→ **What this task involves**:
What you return must be exactly the lines from the one containing "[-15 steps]" through the close of the listing, both included.

** Opening Material shown block **

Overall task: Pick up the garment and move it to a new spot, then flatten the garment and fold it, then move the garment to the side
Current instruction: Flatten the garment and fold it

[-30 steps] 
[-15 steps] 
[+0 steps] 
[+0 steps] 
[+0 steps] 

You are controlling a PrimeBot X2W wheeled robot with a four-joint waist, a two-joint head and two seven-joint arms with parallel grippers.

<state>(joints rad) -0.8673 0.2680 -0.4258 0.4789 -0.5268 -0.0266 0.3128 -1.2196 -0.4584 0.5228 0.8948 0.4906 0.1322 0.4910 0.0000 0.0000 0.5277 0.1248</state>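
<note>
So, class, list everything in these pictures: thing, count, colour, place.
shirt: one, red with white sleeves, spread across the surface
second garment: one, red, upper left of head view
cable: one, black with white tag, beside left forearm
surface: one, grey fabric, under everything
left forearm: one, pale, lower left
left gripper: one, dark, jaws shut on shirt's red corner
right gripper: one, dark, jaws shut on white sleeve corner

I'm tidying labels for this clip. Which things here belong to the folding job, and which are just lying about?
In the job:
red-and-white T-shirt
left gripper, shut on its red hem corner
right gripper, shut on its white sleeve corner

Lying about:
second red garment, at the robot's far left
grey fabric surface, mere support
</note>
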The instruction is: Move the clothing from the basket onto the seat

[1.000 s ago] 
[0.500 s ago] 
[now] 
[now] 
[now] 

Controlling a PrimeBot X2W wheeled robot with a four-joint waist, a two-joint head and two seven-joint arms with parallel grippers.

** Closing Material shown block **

→ **Expected answer**:
[-15 steps] 
[+0 steps] 
[+0 steps] 
[+0 steps] 

You are controlling a PrimeBot X2W wheeled robot with a four-joint waist, a two-joint head and two seven-joint arms with parallel grippers.

<state>(joints rad) -0.8673 0.2680 -0.4258 0.4789 -0.5268 -0.0266 0.3128 -1.2196 -0.4584 0.5228 0.8948 0.4906 0.1322 0.4910 0.0000 0.0000 0.5277 0.1248</state>
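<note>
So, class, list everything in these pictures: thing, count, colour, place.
shirt: one, red with white sleeves, spread across the surface
second garment: one, red, upper left of head view
cable: one, black with white tag, beside left forearm
surface: one, grey fabric, under everything
left forearm: one, pale, lower left
left gripper: one, dark, jaws shut on shirt's red corner
right gripper: one, dark, jaws shut on white sleeve corner

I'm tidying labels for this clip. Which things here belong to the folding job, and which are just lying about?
In the job:
red-and-white T-shirt
left gripper, shut on its red hem corner
right gripper, shut on its white sleeve corner

Lying about:
second red garment, at the robot's far left
grey fabric surface, mere support
</note>
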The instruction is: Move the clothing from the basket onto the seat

[1.000 s ago] 
[0.500 s ago] 
[now] 
[now] 
[now] 

Controlling a PrimeBot X2W wheeled robot with a four-joint waist, a two-joint head and two seven-joint arms with parallel grippers.

The output above is complete.